Seoul’s Experimental Libraries

If all the information we need is already available on the internet, what can libraries offer? Four libraries in Seoul use books to generate physical experiences that dispense with screens.

Book Depot float, Red Cross Procession. Brisbane, 1944

Book Depot float, Red Cross Procession. Brisbane, 1944 | State Library of Queensland | Public Domain

In a society in which we’ve turned libraries into polyvalent, multimedia facilities, an experimental library project in Seoul is still allowing books to take centre stage. To do so, these centres have turned reading into a living experience. In a society where all the information we need is just a click away, the future of libraries may be thematic, offering spaces where everyday activities such as cooking, travelling or listening to music are blended with reading to create a unique collective sensorial experience.

Under the corporate moniker of Hyundai Card Libraries, over the last five years, four small libraries have opened up in Seoul, the concept and very existence of which were completely unexpected. In today’s world, where libraries tend to be polyvalent, multimedia facilities, these four are small specialised laboratories. In a period in which libraries are full of people looking for a quiet place to focus on their screens, in these four libraries, the books are consulted in relation to objects which give them meaning – the texts lead to physical action, rather than to technology. In the Design, Cooking, Music and Travel libraries, books still take centre stage.

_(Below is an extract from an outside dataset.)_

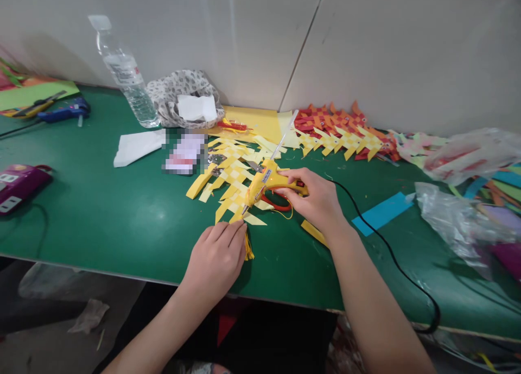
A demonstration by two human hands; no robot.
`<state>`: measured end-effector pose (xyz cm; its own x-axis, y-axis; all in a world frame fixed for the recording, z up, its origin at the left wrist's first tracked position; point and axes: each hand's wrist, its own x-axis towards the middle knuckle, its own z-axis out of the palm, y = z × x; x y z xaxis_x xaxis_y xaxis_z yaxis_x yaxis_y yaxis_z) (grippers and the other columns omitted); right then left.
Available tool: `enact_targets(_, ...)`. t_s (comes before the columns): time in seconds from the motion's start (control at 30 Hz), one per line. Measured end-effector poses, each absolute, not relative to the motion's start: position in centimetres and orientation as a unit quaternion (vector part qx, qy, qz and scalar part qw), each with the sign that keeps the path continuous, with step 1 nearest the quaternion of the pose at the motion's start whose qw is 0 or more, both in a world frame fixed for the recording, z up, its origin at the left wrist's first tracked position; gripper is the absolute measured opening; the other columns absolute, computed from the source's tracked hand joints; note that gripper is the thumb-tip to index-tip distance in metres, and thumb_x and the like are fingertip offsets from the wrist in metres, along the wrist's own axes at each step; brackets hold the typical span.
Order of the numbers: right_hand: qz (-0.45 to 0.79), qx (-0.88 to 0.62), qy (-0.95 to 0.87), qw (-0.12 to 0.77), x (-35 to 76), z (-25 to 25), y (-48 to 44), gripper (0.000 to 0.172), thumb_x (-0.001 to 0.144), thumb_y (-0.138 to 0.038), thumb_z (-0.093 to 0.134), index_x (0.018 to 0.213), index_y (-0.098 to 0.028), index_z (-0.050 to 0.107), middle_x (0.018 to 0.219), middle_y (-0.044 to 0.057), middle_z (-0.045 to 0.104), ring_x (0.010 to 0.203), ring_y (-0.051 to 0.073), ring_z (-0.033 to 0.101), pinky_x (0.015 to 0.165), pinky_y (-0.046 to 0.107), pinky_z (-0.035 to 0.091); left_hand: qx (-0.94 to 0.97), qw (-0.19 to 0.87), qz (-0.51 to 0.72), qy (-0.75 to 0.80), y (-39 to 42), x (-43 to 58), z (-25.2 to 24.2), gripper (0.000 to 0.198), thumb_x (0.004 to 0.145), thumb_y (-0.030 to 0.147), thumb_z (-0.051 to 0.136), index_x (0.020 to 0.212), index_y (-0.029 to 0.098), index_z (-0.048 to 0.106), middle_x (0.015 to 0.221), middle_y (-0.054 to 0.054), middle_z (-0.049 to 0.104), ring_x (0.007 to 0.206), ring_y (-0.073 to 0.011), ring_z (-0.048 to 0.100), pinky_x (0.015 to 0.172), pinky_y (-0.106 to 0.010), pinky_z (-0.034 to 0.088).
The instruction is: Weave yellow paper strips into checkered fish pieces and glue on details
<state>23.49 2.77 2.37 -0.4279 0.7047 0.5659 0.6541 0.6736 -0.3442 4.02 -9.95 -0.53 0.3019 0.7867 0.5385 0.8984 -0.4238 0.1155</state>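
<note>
Smooth green tabletop (101, 216) below, right hand (315, 200) clasps plastic glue gun (260, 183), left (217, 257) pinches paper (236, 217).

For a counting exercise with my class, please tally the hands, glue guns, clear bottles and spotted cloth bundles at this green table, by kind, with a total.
Left hand and right hand: 2
Yellow glue gun and blue glue gun: 2
Clear bottle: 1
Spotted cloth bundle: 1
Total: 6
</note>
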Motion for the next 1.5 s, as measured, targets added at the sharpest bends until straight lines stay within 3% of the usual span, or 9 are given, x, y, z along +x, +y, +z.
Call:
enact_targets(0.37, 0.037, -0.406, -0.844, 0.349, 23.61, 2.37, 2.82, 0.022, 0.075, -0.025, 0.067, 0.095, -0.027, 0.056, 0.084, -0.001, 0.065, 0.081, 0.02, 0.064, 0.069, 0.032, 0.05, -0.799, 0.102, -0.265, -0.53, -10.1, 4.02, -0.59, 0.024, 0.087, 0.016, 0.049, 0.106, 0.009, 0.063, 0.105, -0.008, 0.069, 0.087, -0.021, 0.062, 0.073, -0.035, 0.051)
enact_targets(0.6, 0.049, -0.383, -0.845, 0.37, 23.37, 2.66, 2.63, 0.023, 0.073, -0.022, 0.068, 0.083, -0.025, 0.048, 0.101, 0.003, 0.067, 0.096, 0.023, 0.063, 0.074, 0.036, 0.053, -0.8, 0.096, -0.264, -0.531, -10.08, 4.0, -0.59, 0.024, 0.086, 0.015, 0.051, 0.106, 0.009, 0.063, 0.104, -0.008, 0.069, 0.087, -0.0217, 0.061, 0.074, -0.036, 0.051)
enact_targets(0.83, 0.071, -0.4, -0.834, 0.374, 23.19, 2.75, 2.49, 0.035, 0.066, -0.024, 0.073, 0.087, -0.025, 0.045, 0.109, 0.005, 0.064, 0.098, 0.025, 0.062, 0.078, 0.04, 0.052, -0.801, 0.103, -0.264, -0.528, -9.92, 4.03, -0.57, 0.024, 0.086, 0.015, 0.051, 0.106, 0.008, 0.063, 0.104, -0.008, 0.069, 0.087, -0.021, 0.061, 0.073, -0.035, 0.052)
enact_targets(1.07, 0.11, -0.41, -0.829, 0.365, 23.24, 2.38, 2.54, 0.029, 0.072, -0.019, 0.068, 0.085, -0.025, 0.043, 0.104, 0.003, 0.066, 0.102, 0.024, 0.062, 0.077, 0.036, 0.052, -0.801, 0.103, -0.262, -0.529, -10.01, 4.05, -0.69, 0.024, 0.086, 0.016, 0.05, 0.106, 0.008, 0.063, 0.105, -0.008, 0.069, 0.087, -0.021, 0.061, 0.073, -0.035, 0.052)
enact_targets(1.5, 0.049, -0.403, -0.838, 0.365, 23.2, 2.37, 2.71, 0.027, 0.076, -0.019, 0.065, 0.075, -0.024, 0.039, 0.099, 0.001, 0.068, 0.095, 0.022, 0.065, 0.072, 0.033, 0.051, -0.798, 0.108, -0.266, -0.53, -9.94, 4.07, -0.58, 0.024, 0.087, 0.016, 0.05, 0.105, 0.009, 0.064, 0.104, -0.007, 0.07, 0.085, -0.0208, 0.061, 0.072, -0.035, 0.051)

The Design Library resembles a small contemporary art museum, with a garden in the centre onto which the building’s three stories look out. Its three areas are designed according to classic librarianship criteria: the first contains books on contemporary art, museum catalogues, journals and periodical publications and texts on industrial design; these are also found in the third area, together with literature on architecture, interior, public and organic design and photography; while the second houses material on book design, marketing, visual communication, user design and miscellanea. As an example of the latter, in a tiny corner on the second floor, next to a cubicle with views over the rooftops of the neighbouring hanok houses, one can find a score of some books on smallness – bathrooms, miniatures, minimalism, micro-apartments.

For a book to be selected as part of the Design Library’s collection, it must be inspiring, useful, explicative, influential, a classic (established or in the making) and beautiful. The other libraries have also published the guidelines followed by their respective librarians when selecting works for their collections. As such, what makes this project standout is not that it offers new concepts related to the literary dimensions of libraries, but that the curation and physical arrangement create an atmosphere that is miles apart from anything you would find in the library of a design faculty. The architecture and all the details have come together to create a different experience; one that is sensorial, unique and very pleasant. Next to the tables and chairs provided for reading, there is a coffee machine and fridge with bottled water. On any flat surface were a book can be rested, there are wooden boxes with Faber-Castell pencils and blank paper. Everything has been designed and chosen to make readers feel privileged, to feel they will be able to enjoy turning their reading experience into notes, drawings and future projects.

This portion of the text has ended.